Değerli âlim Muhammed b. Salih el-Useymîn -Allah ona rahmet etsin- bu konuda şöyle demiştir:
“Eğer ölmüş ise, onun adına salih ameller işlemek, belki kabul edilebilir. Çünkü ölü muhtaç durumdadır ve salih amel işleme imkanı yoktur. Fakat sağ ve bu ameli işleme gücüne sahip ise, burada düşünmek gerekir. Çünkü bu durum, hayatta olan kimsenin, kendisinin yerine salih ameller işleyen bu adama dayanıp tevekkül etmesine sebep olur ki, ne sahâbe -Allah onlardan râzı olsun-, ne de selef-i salihten hiç kimse böyle bir şey yapmamıştır. Onlardan bilinen şey; salih amelleri sadece ölüler için işlemiş olmalarıdır. Hayatta olanlara gelince, böyle bir şey yapmamışlardır. Ancak hac gibi farz olan ibâdetler bunun dışındadır. Zirâ Nebi -sallallahu aleyhi ve sellem-‘in döneminde bu olmuştur. Fakat adına hac yapılan kimsenin, hac ibâdetini edâ etmekten âciz olması ve acziyetinin ortadan kalkma ihtimalinin olmaması gerekir.”[3]
Dördüncüsü:
(Kumbarada biriken) madeni paraları, başka paralarla değiştirmeniz câizdir. Hatta sadakanızdan dönmeniz (vermekten vazgeçmeniz) bile câizdir.Çünkü sadaka veya hediye, karşı tarafın kabzetmesiyle (eline almasıyla) onun mülkiyetine geçer. Karşı tarafın eline geçmediği sürece sadakanın sahibi (vereni), sadakayı vermek ve sadakadan dönmek arasında muhayyerdir.

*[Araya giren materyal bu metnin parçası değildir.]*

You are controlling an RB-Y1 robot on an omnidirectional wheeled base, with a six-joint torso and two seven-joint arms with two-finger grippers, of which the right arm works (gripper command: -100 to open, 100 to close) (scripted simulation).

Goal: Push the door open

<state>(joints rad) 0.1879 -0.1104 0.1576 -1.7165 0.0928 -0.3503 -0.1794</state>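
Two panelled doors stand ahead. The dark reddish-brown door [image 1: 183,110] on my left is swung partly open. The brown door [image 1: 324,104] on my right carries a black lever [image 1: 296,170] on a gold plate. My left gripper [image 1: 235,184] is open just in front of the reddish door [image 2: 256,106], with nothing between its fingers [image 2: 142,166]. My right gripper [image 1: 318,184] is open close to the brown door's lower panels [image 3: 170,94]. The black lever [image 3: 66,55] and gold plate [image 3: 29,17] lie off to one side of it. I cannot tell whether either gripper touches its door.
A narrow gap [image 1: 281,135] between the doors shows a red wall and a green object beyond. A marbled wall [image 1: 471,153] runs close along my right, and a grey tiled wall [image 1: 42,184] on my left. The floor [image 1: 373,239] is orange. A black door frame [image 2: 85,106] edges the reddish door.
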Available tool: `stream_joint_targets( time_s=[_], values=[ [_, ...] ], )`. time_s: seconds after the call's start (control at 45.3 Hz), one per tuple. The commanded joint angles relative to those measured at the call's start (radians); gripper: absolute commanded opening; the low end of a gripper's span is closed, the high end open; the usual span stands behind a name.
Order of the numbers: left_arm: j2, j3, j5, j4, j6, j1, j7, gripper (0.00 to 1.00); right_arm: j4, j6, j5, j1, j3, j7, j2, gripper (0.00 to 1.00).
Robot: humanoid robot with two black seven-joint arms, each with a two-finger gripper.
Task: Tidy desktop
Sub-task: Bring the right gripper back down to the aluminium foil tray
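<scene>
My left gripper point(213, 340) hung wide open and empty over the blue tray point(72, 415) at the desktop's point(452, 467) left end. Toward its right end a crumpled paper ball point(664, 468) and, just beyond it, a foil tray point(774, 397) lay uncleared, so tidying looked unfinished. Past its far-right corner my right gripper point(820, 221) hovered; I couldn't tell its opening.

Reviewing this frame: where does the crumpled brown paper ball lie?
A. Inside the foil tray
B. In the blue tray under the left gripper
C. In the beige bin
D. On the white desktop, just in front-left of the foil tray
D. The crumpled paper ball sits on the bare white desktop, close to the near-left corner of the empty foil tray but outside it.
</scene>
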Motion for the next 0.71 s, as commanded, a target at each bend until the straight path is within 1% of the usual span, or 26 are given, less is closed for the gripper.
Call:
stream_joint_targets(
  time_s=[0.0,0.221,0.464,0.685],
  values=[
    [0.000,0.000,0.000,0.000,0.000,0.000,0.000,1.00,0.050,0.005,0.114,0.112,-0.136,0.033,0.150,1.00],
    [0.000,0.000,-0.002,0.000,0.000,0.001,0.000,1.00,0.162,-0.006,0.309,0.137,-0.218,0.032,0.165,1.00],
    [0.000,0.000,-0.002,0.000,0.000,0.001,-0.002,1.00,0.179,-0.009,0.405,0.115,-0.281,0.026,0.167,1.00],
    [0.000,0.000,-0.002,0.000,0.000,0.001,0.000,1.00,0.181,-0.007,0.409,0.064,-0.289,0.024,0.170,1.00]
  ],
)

Bu konuda (146237) nolu sorunun cevabına bakabilirsiniz.
Beşincisi:
Sadakanın sahibi (vereni), uygun gördüğü bir veya birden fazla yoksula sadakasını vermek arasında muhayyerdir (dilerse bir yoksula, dilerse birden fazla yoksula verebilir). Fakat ihtiyaç sahipleri iseler, sadakasını yakın akrabalarına vermesi, Allah Teâlâ’nın şu emri gereği daha fazîletlidir:
يَتِيمًا ذَا مَقْرَبَةٍ [ سورة البلد الآية: 15 ]
"…kendisiyle yakınlığı olan bir yetimi (doyurmaktır)."[4]
Nebi -sallallahu aleyhi ve sellem- de bu konuda şöyle buyurmuştur:
الصَّدَقَةُ عَلَى الْمِسْكِينِ صَدَقَةٌ، وَهِيَ عَلَى ذِي الرَّحِمِ ثِنْتَانِ:
صَدَقَةٌ وَصِلَةٌ. [ رواه الترمذي، وصححه الألباني ]
"(Akraba olmayan) yoksula verilen sadaka,sadece bir sadaka sayılır.Yakın akrabaya verilen sadaka ise, iki iyilik sayılır:Hem sadaka, hem de sıla-i rahimdir."[5]
Allah Teâlâ en iyi bilendir.
[1] Buhârî, hadis no: 5564. Müslim, hadis no:1689
[2] Buhârî, hadis no: 1321
[3] “eş-Şerhu’l-Mumti’”, c: 5, s: 371
[4] Beled Sûresi: 15
[5] Tirmizî, hadis no: 594. Elbânî, hadisin sahih olduğunu belirtmiştir.